By the end of the day, Russia had declared bankruptcy, called in all the rubles, and even given back the Crimea. Unfortunately, the Dow Jones finished with a triple-digit loss, as analysts said the final demise of America's classic old foe would be "anti-accretive to Q4 earnings."
Regulators warned that consumers, with sudden piles of cash left over after gassing up the SUV, might go on a Christmas spending spree, putting government economic estimates seriously in error. This could require emergency measures, such as repaving of roads during rush hour or sanctions against chains like Walmart for not hiring sufficient cashiers.
The U.S. Department of Energy, which had just celebrated its 37th birthday since being created to "lessen America's dependence on foreign oil," put employees on emergency overtime this week to cobble together an explanation that the Department had finally gotten something right, or at least had a clue that fracking was about to be invented. Secretary of State John Kerry was putting the finishing touches on a speech calling the damage to Russia a result of Mr. Obama's red lines and threats of sanctions.
The price crisis united the two parties, which had been divided in passing the $1,100,000 million federal budget with two thousand pages of favors. On the left wing, Senator Elizabeth Warren claimed the rapid fall of oil prices was the fault of speculators, recycling a press release she used during the rapid rise of oil prices. Across the aisle, Senator John McCain called the move "cut-throat capitalism," charging that Saudi Arabia was trying to put every U.S. gas station out of business, at which time it would put minarets, tents, and camels at every intersection and jack the prices back up. He announced he would author a Comprehensive Reform with a new agency to work against low prices.
State legislators jumped on the bandwagon, with ability-to-pay arguments for raising state gasoline taxes, after last year using you'll-never-notice-them arguments for doing the same thing.
Ford Motor Company, frantically redesigning its signature F-150 truck without steel, called itself a victim of the price shift, as few buyers will pay extra for a cardboard truck when gas is so cheap.
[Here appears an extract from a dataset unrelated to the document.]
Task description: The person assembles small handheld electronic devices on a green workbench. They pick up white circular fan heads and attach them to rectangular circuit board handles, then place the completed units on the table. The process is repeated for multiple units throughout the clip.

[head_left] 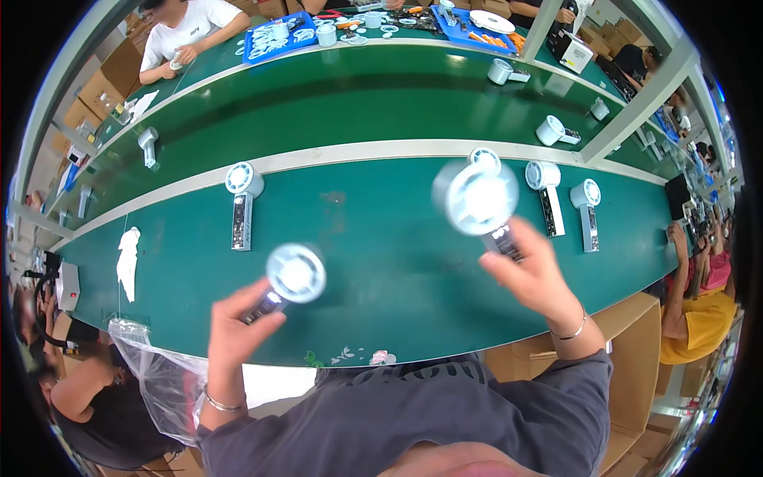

Unfortunately, Ford's lobbyists could not seek a repeal of federal fuel-efficiency rules, as they were all busy demanding new laws against Tesla selling cars without a network of dealerships.
Not everyone was displeased at the sudden bargains at the pump. Perennial optimist Larry Kudlow called it an "unqualified boon to the economy," and said he was going into Manhattan and would buy a cup of coffee for the first ten bums he encountered. "Double up, please. Merry Christmas!" he added.
However, Secretary of Energy Ernest Moniz called for emergency controls on all prices to prevent further unplanned shocks. He insisted that the Draconian measure would last only until the economy can recover.